Terry McCrann thinks going ahead with the ETS is bad in the current economic climate:
The ETS is a tax and a tax specifically on energy. If increased taxation is what we need now, why then did the Prime Minister actually hand out $10 billion last week?
It seems to me that the impact of the ETS on overall fiscal policy would indeed be as he stated – if one assumes that all other revenue and expenditure streams are unchanged.
But doesn’t additional taxation coming in from the ETS simply mean that the overall budget position can remain the same just by changing other parts of fiscal policy? Several seemingly obvious options:
- McCrann seems to have overlooked any of the compensation/redistribution elements to the Government’s ETS that would see the money go back out of the public coffers.
- Perhaps the additional revenue could be frittered away/spent on worthless/worthwhile (delete as appropriate based on political ideology) Government initiatives such as keeping people healthy, making people smarter, looking after people who have fallen on hard times, etc.?
- Perhaps another area where the Government collects money could be adjusted so they collect less?

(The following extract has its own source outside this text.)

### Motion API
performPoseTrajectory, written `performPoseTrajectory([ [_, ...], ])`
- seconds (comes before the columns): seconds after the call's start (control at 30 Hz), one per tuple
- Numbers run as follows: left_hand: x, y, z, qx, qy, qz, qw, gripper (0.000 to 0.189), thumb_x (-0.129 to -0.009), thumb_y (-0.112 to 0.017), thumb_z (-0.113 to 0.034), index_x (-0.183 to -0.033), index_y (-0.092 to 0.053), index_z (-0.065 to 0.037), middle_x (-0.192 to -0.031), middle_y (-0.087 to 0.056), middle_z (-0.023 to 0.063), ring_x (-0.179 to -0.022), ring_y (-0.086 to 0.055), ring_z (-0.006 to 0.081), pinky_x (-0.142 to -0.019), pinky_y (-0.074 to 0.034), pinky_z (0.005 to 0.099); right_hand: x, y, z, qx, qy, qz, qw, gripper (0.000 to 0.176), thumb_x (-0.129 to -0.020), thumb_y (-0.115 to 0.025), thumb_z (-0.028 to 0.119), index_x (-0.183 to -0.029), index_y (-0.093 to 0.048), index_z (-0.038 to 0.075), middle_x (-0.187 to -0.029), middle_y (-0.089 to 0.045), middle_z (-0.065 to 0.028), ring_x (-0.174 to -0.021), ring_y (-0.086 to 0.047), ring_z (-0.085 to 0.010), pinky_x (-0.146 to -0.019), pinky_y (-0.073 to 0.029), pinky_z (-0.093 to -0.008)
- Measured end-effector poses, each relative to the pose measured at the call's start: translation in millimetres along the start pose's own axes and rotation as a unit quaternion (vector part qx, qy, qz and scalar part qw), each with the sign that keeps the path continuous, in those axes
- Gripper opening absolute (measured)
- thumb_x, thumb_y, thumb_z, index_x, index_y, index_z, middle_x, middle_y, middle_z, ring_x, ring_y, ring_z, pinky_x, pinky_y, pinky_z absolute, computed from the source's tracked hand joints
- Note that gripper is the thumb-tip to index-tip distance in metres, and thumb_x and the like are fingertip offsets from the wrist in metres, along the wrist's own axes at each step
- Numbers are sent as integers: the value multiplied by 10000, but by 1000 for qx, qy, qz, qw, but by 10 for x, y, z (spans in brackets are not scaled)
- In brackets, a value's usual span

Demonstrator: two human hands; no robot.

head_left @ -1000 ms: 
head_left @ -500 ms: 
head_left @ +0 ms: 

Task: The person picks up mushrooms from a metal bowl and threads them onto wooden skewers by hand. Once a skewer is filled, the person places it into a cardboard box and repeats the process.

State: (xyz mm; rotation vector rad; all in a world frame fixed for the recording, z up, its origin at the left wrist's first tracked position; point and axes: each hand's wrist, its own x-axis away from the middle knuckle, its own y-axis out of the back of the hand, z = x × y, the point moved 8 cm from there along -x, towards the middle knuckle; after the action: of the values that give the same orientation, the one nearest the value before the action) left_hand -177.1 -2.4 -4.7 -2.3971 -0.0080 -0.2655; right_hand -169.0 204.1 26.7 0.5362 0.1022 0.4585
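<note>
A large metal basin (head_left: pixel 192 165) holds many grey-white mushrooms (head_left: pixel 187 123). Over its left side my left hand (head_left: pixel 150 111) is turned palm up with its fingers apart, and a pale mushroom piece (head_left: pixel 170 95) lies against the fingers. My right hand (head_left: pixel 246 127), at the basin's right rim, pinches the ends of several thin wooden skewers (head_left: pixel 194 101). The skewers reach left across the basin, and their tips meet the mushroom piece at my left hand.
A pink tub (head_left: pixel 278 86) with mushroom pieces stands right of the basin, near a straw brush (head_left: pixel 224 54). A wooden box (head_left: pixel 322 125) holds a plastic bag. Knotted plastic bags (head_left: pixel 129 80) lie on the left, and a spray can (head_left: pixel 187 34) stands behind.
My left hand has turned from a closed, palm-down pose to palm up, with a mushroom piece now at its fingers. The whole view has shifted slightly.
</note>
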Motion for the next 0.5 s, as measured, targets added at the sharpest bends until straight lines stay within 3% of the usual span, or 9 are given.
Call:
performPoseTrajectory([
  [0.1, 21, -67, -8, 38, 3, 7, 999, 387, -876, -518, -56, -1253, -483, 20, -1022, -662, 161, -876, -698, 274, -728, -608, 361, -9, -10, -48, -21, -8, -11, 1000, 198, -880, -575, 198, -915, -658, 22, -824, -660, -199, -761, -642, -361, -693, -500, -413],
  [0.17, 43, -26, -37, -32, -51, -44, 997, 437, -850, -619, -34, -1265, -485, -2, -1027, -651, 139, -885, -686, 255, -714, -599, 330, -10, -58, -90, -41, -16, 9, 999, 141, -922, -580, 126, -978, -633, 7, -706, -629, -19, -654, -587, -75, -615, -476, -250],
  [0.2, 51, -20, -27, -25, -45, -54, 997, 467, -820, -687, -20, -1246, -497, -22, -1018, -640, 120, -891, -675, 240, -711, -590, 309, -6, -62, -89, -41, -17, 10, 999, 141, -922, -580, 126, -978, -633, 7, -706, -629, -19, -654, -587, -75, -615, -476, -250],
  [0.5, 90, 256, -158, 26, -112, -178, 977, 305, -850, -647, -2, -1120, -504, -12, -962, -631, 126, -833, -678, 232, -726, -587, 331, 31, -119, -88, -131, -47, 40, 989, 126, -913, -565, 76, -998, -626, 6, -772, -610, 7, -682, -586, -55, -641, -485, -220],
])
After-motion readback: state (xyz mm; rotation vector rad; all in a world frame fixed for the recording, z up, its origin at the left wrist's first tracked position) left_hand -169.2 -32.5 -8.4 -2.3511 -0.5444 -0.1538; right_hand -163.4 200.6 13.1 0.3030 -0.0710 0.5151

In other words, the ETS is about creating a tax system where companies’ tax burden is determined, to some extent, relative to their environmental impact. On the other hand, fiscal policy is about the overall tax revenue relative to Government expenditure. The two principles appear to be largely independent of one another and yet both within the Government’s control – why assume that they would only act on one without addressing implications for the other?